Data for analysis Block Start
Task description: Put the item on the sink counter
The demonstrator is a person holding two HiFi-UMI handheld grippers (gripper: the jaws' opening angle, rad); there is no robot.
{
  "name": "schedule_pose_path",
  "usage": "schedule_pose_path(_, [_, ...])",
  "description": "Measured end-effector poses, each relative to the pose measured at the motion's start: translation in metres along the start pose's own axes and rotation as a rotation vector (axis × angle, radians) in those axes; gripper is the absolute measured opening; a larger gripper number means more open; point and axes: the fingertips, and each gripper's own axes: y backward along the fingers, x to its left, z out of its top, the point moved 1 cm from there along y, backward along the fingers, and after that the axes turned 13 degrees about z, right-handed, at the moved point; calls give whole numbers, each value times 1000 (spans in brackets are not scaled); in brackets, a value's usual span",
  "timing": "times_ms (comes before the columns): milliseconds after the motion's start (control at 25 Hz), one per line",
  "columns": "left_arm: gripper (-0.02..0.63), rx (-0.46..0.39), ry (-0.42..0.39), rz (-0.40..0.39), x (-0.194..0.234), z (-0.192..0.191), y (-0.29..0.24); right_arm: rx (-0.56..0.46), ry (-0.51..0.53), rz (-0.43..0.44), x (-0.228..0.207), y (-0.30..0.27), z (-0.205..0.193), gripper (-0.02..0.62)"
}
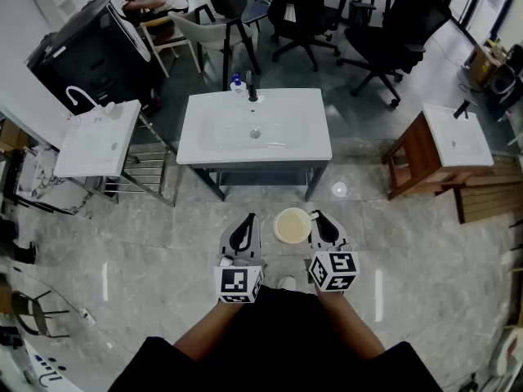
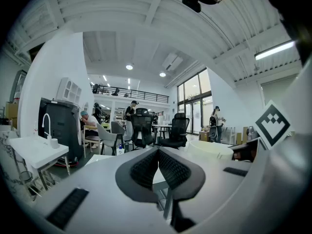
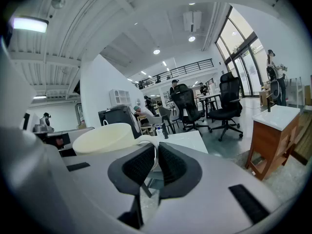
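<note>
A cream cup (image 1: pixel 292 225) hangs over the floor between the two grippers, held by its handle. My right gripper (image 1: pixel 324 223) is shut on that handle, and in the right gripper view the cup (image 3: pixel 105 137) sits just left of the pads (image 3: pixel 171 164). My left gripper (image 1: pixel 243 230) is shut with nothing between its pads (image 2: pixel 146 169); the cup (image 2: pixel 210 150) shows to its right. Ahead stands the white sink counter (image 1: pixel 254 127) with a black faucet (image 1: pixel 252 93) and a soap bottle (image 1: pixel 237 84).
A second white basin on a metal rack (image 1: pixel 96 137) stands to the left, and a third basin on a wooden cabinet (image 1: pixel 445 149) to the right. Black office chairs (image 1: pixel 384 47) and a seated person (image 1: pixel 151 2) are behind the counter. Grey marble floor lies in front.
</note>
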Motion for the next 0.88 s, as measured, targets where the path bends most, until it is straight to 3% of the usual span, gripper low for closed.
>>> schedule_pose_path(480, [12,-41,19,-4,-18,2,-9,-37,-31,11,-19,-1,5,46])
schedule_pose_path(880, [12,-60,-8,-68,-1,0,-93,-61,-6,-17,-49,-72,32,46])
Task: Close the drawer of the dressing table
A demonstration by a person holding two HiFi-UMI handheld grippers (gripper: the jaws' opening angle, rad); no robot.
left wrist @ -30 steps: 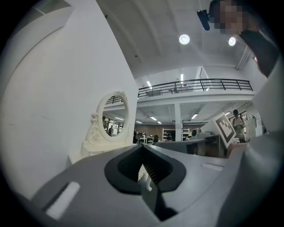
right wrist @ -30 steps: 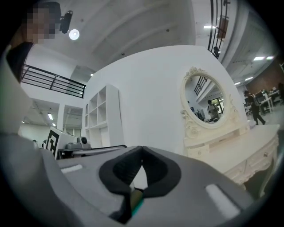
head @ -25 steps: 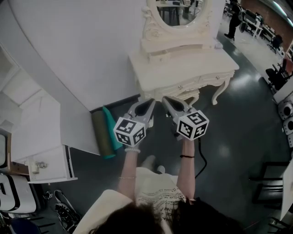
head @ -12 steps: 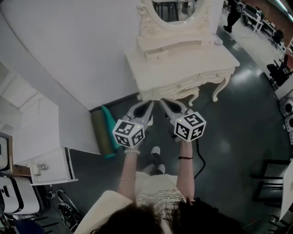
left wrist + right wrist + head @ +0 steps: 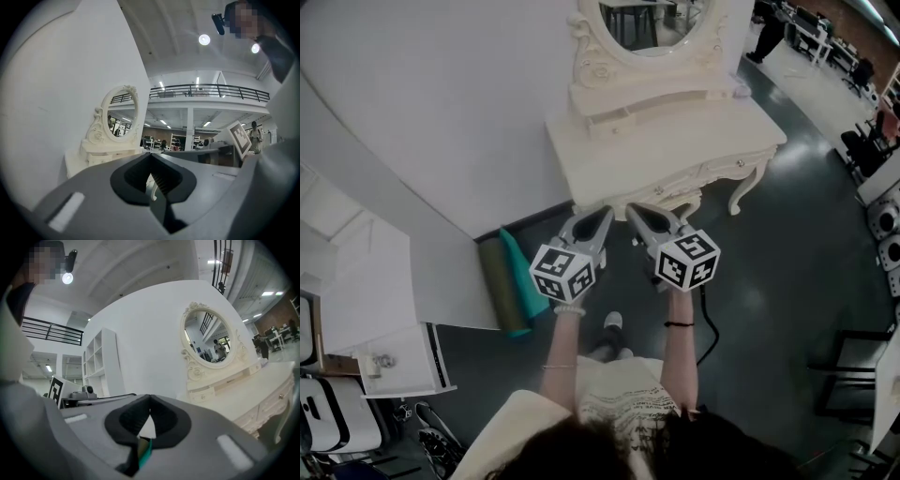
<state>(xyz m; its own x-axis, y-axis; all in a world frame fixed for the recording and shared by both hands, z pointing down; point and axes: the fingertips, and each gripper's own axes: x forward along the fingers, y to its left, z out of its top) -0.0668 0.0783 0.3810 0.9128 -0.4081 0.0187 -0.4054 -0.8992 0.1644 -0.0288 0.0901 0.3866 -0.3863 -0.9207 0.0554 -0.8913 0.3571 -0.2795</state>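
Left gripper [image 5: 602, 217]: jaws pressed together, nothing between them, held level.
Right gripper [image 5: 637, 214]: jaws together too, empty.
Change: both have travelled nearer the dressing table [image 5: 694, 150], whose front edge now lies just ahead of the tips.
Task thing: small drawer [image 5: 607, 119] below the mirror [image 5: 652, 23] looks slightly pulled out, untouched.
Meaning: approach under way, push not yet begun.

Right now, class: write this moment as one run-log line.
stage: before contact | left gripper: shut, empty | right gripper: shut, empty | dressing table: ahead, untouched | small drawer under mirror: appears ajar
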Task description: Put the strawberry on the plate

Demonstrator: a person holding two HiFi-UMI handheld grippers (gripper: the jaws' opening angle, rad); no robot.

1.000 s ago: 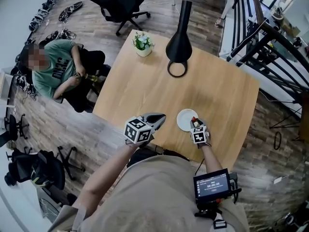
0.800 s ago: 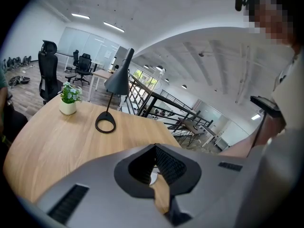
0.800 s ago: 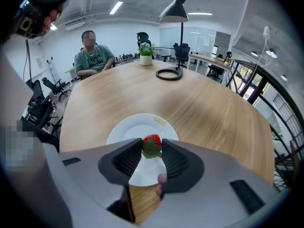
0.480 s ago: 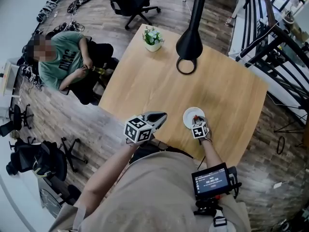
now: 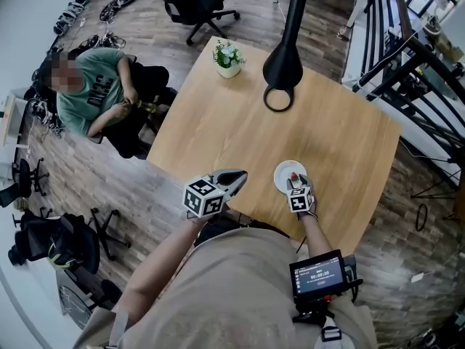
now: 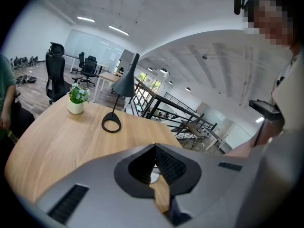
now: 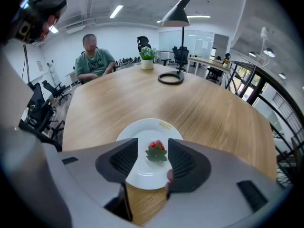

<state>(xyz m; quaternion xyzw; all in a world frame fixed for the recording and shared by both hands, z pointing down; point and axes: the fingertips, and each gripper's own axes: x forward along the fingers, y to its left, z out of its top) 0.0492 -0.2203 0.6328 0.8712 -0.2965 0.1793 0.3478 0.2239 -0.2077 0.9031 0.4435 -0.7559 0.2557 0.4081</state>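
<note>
Fingers (image 7: 124, 158) of the right gripper (image 7: 153, 145) stand wide apart, having just been opening. The strawberry (image 7: 156, 149) lies between them with neither pad touching it. It is red, and its green leafy cap faces the right gripper view. It rests on the white plate (image 7: 142, 128), about at the plate's middle.

In the head view the strawberry (image 5: 293, 175) shows as a small red spot on the plate (image 5: 280, 173). The plate sits on the wooden bench (image 5: 240, 115) close to its near edge, right of centre. The right gripper (image 5: 295, 183) points steeply down over the near side of the plate.

To the left of the plate and apart from it, the left gripper (image 5: 240, 175) is held over the near edge of the bench. In its own view the fingers (image 6: 168, 165) of the left gripper (image 6: 155, 147) meet at the tips with nothing between them.

Far across the bench stands a black lamp (image 5: 283, 53) with a ring-shaped foot. A small potted plant (image 5: 227, 55) in a pale pot stands to its left, near the far left edge. Beyond the left edge of the bench a person in a green shirt (image 5: 93, 97) sits on a dark chair. A black office chair (image 5: 195, 2) stands on the wooden floor (image 5: 109, 187) farther off.
</note>
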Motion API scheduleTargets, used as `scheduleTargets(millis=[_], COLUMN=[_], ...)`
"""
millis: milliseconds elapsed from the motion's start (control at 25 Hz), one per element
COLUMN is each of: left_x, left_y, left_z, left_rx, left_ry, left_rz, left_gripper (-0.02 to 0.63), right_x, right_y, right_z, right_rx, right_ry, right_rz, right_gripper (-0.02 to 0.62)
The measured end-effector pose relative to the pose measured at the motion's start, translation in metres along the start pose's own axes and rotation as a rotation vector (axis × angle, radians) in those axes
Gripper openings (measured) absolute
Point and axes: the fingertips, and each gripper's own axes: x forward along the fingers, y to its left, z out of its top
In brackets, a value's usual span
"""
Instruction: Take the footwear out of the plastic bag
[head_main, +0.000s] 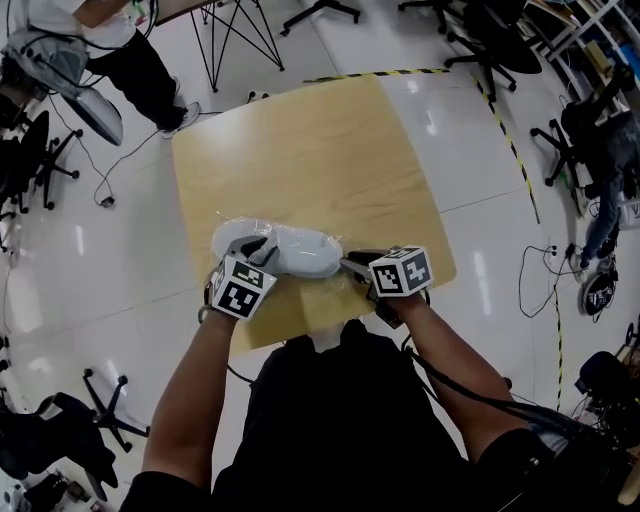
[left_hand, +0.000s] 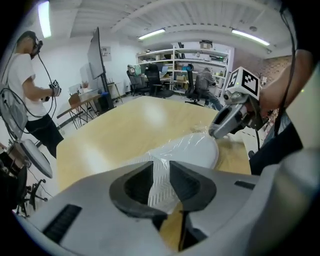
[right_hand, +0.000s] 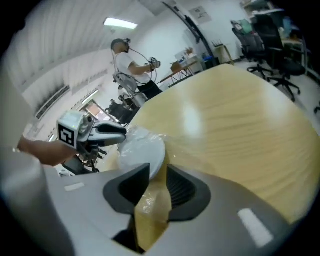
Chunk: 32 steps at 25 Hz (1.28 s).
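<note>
While shoe (head_main: 296, 250) lies between both | left tongs (left_hand: 161, 168) apart astride it | right tongs (right_hand: 158, 173) pinching bag (right_hand: 152, 206)

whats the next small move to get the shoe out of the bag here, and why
Probably close the left hand-held gripper on the white shoe: the shoe's end already sits between its parted jaws, while the right hand-held gripper seems to pinch loose film of the plastic bag at the other end, so the two could then pull apart.
</note>
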Motion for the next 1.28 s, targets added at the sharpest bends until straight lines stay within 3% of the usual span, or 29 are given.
scheduleTargets(millis=[160,280,480,680,840,1000,1120,1280], left_x=[0.007,0.007,0.009,0.013,0.02,0.021,0.023,0.024], left_y=[-0.001,0.003,0.003,-0.005,-0.017,-0.02,-0.024,-0.026], left_z=[-0.009,-0.009,-0.007,-0.003,0.009,0.017,0.017,0.02], left_rx=[-0.093,-0.151,-0.057,-0.025,0.071,0.1,0.146,0.187], left_ry=[-0.007,-0.045,-0.011,-0.024,-0.024,-0.028,-0.02,-0.007], left_rz=[-0.057,-0.049,-0.026,-0.054,-0.049,-0.052,-0.058,-0.044], left_gripper=[0.11,0.106,0.08,0.075,0.08,0.077,0.037,0.034], right_x=[0.013,0.018,0.0,-0.027,-0.052,-0.072,-0.082,-0.088], right_y=[0.002,0.009,0.003,-0.008,-0.017,-0.032,-0.035,-0.037], right_z=[0.0,0.0,0.001,0.0,0.008,0.015,0.012,0.013], right_rx=[0.049,0.088,0.115,0.222,0.328,0.309,0.291,0.303], right_ry=[0.018,0.013,-0.019,-0.125,-0.212,-0.249,-0.245,-0.254], right_rz=[0.022,0.076,0.11,0.166,0.208,0.166,0.161,0.165], right_gripper=[0.123,0.094,0.051,0.038,0.031,0.029,0.029,0.029])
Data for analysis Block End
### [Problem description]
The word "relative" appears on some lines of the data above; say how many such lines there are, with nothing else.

### [Answer section]
2